José Antonio Rojas Nieto
Electricidad y globalización

La mejor manera de asistir a un país -asegura el Banco Mundial- es presionarlo para que privatice la industria eléctrica, los puertos, ferrocarriles, aeropuertos y telecomunicaciones, se indica en el documento reseñado por los corresponsales de La Jornada en Washington, Jim Cason y David Brooks. Ahí se señala que se impulsará la desincorporación de la industria petrolera. Así, se buscará que los activos eléctricos se privaticen y, quizá un poco después, la renta petrolera pase a manos privadas.

No extraña el programa del Banco Mundial. Tampoco que el gobierno de México haya confeccionado su estandarte con ese programa, en el contexto de una severa y agresiva política de ajuste.

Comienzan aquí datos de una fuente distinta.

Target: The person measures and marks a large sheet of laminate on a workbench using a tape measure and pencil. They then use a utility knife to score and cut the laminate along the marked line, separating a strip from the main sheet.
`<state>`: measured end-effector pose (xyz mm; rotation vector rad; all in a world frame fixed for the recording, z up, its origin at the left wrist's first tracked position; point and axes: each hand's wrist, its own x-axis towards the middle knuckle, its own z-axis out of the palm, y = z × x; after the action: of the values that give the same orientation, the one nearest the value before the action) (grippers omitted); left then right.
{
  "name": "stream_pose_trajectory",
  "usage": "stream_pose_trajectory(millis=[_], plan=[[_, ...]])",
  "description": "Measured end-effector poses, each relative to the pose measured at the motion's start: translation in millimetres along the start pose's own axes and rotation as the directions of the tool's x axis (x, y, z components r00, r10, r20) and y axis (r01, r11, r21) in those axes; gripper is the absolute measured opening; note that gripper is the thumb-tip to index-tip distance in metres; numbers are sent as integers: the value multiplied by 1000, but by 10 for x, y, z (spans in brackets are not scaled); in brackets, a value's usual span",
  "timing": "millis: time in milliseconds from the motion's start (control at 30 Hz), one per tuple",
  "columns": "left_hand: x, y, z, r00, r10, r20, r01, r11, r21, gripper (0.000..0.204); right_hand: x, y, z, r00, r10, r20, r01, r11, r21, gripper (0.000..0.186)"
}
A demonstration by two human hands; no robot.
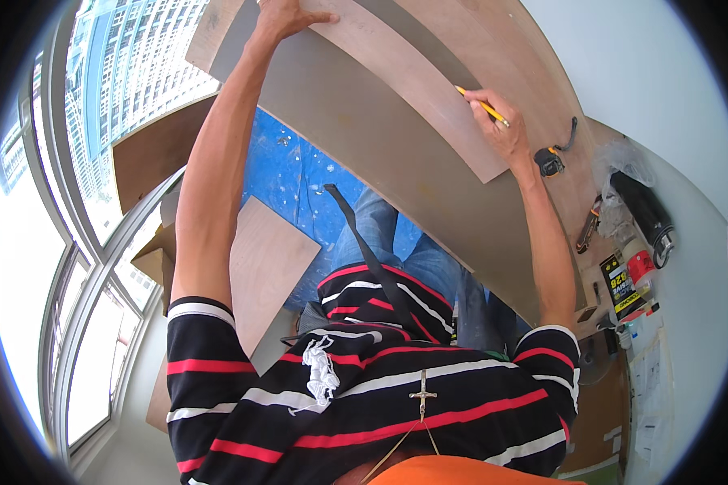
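Note:
My right hand [497, 125] is closed around a yellow pencil [491, 109], its tip pointing left over a large dark grey-brown sheet [380, 141], just beyond the far edge of a pale wooden strip [416, 81]. That long strip lies flat across the sheet, slanting from the top middle down to the right. Near its upper left end, my left hand [285, 18] rests with the thumb stretched out over the strip; some of the fingers are cut off by the picture's top. Whether the pencil tip touches the surface I cannot tell.
Right of my right hand sit a tape measure [549, 163], a utility knife [588, 226], a black canister [643, 212] and a yellow-black package [619, 287]. Below the sheet, blue covering [277, 174] lies on the floor with a plywood piece [268, 259]. Windows [97, 356] line the left.

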<state>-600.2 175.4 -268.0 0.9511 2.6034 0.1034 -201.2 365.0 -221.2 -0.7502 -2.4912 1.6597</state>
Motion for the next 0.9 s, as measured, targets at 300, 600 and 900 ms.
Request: stream_pose_trajectory(millis=[300,600,900], plan=[[27,57,-170,991,115,68,-124,982,143,130,-1724,329,-605,978,142,-155,-159,982,-103,11],[360,-282,-574,999,44,7,-45,998,35,117,-2122,44,-167,747,337,-573,-358,930,80,21],[390,-508,-571,986,-73,149,113,953,-281,130,-1718,104,765,512,709,-485,-565,703,431,38]])
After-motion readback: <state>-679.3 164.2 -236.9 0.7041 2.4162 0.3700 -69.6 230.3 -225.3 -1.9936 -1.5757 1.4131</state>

No deja de causar admiración y vergüenza el juicio del Banco Mundial sobre el retraso relativo de México en los programas de privatización de la electricidad y del petróleo.

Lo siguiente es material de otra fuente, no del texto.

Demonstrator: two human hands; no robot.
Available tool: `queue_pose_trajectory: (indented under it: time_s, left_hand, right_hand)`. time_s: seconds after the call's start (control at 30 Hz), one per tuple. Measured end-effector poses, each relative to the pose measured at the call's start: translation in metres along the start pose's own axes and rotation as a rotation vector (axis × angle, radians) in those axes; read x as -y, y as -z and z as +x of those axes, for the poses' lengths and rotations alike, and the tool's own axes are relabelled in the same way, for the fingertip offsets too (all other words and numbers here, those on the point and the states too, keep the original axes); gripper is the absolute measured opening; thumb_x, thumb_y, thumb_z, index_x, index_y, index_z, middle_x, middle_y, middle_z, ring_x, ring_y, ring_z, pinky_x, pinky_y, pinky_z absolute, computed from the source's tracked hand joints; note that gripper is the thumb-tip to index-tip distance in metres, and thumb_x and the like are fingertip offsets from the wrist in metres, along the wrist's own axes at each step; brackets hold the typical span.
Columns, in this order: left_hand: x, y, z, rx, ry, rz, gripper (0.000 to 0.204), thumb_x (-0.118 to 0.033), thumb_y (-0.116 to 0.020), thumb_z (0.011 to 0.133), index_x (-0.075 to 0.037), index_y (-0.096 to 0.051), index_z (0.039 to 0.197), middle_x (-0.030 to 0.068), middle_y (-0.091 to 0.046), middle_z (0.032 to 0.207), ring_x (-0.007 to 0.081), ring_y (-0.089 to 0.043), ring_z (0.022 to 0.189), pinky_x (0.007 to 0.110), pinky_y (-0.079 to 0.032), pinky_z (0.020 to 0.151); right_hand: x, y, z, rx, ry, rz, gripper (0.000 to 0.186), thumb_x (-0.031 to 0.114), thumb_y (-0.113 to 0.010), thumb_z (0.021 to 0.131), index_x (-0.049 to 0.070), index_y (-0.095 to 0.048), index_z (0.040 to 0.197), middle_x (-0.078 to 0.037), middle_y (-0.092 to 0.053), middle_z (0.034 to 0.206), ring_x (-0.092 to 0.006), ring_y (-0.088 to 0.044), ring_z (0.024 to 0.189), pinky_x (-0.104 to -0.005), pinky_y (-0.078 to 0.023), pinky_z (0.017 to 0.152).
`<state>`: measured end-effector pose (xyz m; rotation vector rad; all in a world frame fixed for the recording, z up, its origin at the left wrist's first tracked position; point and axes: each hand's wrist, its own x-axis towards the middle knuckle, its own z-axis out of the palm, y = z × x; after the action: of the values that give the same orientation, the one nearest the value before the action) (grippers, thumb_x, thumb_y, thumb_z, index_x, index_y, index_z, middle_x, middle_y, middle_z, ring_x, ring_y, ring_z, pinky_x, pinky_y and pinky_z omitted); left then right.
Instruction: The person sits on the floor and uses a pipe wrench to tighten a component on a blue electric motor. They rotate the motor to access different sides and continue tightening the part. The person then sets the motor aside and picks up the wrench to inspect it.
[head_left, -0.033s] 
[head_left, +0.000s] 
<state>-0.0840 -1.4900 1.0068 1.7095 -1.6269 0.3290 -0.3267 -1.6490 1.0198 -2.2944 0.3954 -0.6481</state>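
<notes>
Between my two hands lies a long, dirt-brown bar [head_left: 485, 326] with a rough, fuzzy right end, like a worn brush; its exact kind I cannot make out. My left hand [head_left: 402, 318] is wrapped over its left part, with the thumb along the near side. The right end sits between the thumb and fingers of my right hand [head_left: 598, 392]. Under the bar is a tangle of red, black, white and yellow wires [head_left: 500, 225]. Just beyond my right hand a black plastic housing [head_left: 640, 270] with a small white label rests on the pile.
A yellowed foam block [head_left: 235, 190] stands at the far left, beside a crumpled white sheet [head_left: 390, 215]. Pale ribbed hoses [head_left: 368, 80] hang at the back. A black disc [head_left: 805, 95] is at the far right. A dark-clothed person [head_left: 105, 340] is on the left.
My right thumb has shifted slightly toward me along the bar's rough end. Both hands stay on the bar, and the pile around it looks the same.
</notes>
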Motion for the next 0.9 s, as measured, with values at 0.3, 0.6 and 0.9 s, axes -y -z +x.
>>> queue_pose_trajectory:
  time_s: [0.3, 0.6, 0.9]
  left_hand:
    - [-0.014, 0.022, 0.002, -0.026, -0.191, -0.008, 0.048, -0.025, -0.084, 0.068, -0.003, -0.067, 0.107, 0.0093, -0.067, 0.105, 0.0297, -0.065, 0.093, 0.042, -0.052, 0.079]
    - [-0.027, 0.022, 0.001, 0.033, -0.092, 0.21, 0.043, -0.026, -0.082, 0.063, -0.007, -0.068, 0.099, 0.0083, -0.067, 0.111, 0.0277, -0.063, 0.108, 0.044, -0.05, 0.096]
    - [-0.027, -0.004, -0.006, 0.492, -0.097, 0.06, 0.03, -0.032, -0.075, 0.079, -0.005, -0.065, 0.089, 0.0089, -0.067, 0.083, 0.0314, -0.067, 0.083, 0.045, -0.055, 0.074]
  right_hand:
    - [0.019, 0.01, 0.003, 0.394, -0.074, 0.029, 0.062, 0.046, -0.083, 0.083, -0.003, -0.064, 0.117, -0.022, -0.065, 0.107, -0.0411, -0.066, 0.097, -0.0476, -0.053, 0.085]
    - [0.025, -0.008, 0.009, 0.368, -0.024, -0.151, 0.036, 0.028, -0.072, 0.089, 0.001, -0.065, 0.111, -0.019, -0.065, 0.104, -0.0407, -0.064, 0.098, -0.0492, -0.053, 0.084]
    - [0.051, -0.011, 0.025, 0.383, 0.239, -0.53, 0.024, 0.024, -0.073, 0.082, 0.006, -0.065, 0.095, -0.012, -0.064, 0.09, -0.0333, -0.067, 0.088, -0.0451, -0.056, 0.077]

Para una mayor comprensión de las presiones privatizadoras, resulta útil el juicio de los profesores James Petras y Morris Morley (en John Saxe-Fernández; Globalización: crítica de un paradigma, UNAM y Plaza y Janés, 1998, presentado el jueves en Casa Lamm), quienes consideran que la presión privatizadora corresponde menos a una estrategia económica ineludible sino, más bien, a una estrategia política de control, en el contexto de una política de ajuste que ha abierto una espiral descendente para las clases trabajadoras y medias, a cambio de otra ascendente para las corporaciones multinacionales, banqueros y clases dominantes nacionales ligadas al Estado y a los circuitos externos.

Los autores aseguran que, ante la imposibilidad de que los funcionarios públicos y la clase política acumulen riqueza por las vías tradicionales de los años de prosperidad, los procesos de privatización facilitan la práctica de una corrupción que incluye comisiones a los empleados públicos que los impulsan, así como asociaciones de éstos con los beneficiarios del proceso, trátese de compañías nacionales o extranjeras. ¿Cómo estar seguros de que en México, el impulso privatizador es ajeno a esas presiones externas, en este caso del Banco Mundial, y realmente corresponde a una genuina visión del grupo gobernante? ¿Cómo, asimismo, persuadirse de que se trata de un proceso virtuoso, exento de toda corrupción, beneficio y asociación de funcionarios gubernamentales con los beneficiarios de la compra de activos nacionales y de la privatización de recursos nacionales? ¡Imposible, dadas las pruebas documentales y las experiencias recientes! Pero, entonces ¿qué hacer? Al menos, esforzarse por desentrañar y desenmascarar los vicios de estos impulsos y de estos procesos, como lo han hecho los corresponsales y los académicos mencionados, pero también los trabajadores y muchos organismos sociales no gubernamentales, que se esfuerzan por denunciar el carácter nocivo y regresivo de lo que Saxe-Fernández llama visión pop de la globalización, que asume y promueve la idea de que la dominación y la apropiación de los recursos naturales y los activos nacionales son resultado inevitable de esa globalización, porque se trata de una ruptura histórica y de un nuevo paradigma tecnológico ante los que no existen alternativas. La eficiencia sólo proviene de la competencia; la racionalidad sólo la otorga el mercado; el cambio técnico sólo puede ser fruto de la iniciativa individual; el desarrollo es fruto de la apertura económica.

Hasta el paroxismo se vende la idea de que la nación debe ser competitiva, para lo cual es preciso privatizar y garantizar estabilidad macroeconómica con fondos externos, eufemísticamente llamada hoy blindaje. No deja de admirar que el Banco Mundial insista en la necesidad de que se profundice la privatización eléctrica en generación y se amplíe a transmisión y a distribución ahora, y al petróleo cuanto antes. Más llama la atención que los funcionarios mexicanos acepten esa presión. Tampoco sorprende que se reclame el retraso con que México ha tomado el paso alentador de proponer enmiendas constitucionales al Congreso para permitir la inversión privada en el sector energía. A ese aliento se suman gobiernos, firmas internacionales de asesoría, multinacionales y fondos de inversión; menos con el ánimo de impulsar una nueva estrategia económica del desarrollo mundial y más con la determinación de lograr la rendición ante grupos y asociaciones empresariales, financieras y gubernamentales, que buscan consolidar su hegemonía en el mundo. Por ello, la privatización eléctrica en México se convierte hoy en una pieza ejemplar y simbólica muy importante de esa globalización de la dominación y la subordinación. Ni más ni menos.